Mas, seja o que for que suceda,
deveremos questionar-nos sobre como foi possível existir um programa destes,
que tantos gabinetes jurídicos de produtoras e canais tenham achado que não
havia problema desde que pais assinassem um contrato a ceder os direitos de
imagem e de devassa da intimidade dos filhos -- direitos que não têm o direito
de alienar, como tantos juristas já frisaram, porque são da criança e só dela
--, que dezenas de países tenham convivido com várias séries disto com grandes
êxitos de audiência. Porque houve um processo até aqui chegarmos, um processo
que nos foi insensibilizando, baralhando prioridades e critérios, que nos foi
alheando de valores fundamentais, criando um vale tudo que promove uma ideia
equivocada de "liberdade de expressão" e de "direito do público
a saber e ver" para fazer triunfar uma lógica de puro lucro.

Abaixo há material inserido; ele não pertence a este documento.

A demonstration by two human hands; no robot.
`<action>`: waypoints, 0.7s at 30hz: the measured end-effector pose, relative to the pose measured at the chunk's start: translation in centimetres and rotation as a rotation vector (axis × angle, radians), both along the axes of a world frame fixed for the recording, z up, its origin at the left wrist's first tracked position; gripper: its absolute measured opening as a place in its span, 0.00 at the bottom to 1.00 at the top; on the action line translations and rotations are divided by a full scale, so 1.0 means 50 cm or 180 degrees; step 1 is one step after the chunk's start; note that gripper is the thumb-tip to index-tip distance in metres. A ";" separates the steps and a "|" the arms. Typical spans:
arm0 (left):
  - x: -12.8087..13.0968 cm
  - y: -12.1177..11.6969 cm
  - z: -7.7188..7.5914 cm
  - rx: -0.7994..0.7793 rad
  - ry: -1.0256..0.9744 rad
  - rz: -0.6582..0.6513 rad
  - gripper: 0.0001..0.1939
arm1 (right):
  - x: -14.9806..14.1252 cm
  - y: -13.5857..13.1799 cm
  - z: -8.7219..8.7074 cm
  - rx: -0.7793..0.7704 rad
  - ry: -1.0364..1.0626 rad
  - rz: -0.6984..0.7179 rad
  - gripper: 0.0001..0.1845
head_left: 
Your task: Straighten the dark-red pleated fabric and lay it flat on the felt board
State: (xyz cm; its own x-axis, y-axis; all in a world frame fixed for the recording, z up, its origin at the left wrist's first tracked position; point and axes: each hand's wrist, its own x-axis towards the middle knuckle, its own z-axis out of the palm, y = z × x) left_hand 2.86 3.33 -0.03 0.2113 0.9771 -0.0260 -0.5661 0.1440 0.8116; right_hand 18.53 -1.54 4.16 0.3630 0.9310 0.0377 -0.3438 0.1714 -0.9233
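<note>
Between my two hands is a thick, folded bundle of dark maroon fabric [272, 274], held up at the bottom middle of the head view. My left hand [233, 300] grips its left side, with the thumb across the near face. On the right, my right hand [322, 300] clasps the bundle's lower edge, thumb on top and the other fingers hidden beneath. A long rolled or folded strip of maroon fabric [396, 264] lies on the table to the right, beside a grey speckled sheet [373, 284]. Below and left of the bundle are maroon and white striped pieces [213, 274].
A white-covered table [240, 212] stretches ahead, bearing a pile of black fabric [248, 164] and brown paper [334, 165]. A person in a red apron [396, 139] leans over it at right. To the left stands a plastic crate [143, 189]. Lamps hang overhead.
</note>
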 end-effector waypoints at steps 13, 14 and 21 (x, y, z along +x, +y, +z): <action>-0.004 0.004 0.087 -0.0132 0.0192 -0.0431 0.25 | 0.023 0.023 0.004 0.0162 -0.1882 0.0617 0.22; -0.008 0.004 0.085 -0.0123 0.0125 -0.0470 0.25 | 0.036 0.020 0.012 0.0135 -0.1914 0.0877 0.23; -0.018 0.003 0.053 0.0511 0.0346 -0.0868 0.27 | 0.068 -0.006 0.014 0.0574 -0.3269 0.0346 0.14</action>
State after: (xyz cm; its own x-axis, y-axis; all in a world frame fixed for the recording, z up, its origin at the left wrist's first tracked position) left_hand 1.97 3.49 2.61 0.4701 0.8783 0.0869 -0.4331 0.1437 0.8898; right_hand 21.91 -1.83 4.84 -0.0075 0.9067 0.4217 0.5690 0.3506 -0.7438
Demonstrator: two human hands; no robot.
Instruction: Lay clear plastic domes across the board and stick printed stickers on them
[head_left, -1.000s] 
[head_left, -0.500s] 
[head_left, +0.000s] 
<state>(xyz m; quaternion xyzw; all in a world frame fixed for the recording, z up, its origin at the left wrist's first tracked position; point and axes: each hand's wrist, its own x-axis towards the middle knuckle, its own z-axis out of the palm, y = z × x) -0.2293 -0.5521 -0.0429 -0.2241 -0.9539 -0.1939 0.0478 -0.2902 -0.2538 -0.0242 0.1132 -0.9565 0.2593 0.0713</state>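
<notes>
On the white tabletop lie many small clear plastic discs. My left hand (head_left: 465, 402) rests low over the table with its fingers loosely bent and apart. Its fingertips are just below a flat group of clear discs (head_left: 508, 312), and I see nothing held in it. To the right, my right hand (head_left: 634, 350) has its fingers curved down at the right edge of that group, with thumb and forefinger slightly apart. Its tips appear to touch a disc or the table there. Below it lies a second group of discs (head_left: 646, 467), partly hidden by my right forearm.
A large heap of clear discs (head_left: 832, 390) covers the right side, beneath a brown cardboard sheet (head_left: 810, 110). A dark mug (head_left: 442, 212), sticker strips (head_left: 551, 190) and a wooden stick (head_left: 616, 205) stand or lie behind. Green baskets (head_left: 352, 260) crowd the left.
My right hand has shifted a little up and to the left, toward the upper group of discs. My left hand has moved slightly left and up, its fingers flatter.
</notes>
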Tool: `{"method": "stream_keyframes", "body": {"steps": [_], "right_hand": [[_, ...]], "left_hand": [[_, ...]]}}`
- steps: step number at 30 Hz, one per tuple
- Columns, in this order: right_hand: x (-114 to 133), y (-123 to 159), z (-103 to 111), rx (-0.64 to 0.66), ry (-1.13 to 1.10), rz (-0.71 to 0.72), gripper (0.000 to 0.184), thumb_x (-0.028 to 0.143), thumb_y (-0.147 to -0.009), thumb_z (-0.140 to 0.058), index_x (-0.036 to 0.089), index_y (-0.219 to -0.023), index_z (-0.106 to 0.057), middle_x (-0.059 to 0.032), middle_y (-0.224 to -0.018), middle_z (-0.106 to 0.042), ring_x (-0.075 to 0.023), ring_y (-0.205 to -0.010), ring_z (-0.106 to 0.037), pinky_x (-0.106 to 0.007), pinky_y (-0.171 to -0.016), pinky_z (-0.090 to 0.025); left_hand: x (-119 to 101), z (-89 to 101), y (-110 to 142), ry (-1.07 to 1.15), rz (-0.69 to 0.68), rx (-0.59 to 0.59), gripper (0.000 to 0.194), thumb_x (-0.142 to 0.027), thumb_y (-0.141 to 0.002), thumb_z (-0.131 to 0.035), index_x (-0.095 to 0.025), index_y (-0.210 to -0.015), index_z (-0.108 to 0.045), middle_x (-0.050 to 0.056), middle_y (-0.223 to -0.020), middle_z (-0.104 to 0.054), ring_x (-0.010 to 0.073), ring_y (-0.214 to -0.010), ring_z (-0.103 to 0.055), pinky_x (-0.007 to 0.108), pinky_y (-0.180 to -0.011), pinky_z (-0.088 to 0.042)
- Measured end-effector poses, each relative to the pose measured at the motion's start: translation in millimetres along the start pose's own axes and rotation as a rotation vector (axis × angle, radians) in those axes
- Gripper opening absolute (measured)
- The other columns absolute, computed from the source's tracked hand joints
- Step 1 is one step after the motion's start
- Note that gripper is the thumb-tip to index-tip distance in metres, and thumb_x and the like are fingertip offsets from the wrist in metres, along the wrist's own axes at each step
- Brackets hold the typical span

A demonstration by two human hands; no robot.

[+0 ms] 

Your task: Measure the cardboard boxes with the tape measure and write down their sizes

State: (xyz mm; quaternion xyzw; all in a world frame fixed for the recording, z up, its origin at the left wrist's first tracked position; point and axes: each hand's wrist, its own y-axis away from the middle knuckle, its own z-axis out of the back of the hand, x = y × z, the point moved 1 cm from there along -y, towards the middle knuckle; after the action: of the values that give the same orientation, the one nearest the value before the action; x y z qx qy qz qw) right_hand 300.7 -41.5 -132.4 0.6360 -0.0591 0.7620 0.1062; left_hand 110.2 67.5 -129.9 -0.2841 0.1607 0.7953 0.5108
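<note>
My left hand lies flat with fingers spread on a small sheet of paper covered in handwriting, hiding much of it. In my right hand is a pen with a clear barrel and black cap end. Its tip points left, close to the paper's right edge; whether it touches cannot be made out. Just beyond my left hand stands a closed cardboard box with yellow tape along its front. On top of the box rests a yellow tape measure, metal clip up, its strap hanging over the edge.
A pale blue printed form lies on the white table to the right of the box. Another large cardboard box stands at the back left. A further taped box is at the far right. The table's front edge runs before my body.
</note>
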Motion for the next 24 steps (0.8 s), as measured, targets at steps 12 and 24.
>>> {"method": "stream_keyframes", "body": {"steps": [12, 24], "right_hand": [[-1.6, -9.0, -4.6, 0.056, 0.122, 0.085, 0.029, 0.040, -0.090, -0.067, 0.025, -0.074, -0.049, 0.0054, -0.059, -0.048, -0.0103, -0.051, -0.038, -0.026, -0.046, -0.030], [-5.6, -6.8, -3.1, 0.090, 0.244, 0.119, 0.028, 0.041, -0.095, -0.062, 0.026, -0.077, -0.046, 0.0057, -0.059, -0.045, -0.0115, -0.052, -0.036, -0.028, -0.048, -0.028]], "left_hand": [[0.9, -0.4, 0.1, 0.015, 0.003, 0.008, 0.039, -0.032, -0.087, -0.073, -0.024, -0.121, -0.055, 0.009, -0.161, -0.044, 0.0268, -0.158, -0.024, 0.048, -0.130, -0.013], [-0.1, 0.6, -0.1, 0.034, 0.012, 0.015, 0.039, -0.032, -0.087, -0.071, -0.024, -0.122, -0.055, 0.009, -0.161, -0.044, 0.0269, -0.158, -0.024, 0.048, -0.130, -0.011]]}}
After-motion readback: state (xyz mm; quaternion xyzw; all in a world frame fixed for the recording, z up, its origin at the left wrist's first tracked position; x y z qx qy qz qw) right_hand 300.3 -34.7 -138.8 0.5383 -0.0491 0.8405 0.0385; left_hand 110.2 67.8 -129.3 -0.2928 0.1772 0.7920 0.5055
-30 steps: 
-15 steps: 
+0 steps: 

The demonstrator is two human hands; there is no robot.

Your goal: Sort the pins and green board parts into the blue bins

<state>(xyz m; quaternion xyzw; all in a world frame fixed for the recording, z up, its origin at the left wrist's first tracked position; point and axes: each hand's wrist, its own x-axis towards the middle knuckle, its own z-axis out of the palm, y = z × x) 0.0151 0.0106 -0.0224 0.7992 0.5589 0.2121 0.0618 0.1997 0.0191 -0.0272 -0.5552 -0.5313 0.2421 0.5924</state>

São tempos terríveis os que
vivemos, aqueles em que os media, desesperados por viabilidade financeira,
vendem o que lhes resta de alma -- se alguma lhes resta --, em que a justiça,
ao invés de, como é seu dever, constituir garante dos direitos fundamentais da
privacidade e do direito à imagem, é a primeira a desvalorizá-los e a favorecer
a sua violação, e em que todos nós, armados de um telemóvel com câmara, achamos
que podemos e devemos filmar e fotografar tudo e todos e divulgar onde, quando
e como nos apetecer. Se o Supernanny servir para nos fazer pensar em tudo isso
terá tido pelo menos essa grande utilidade.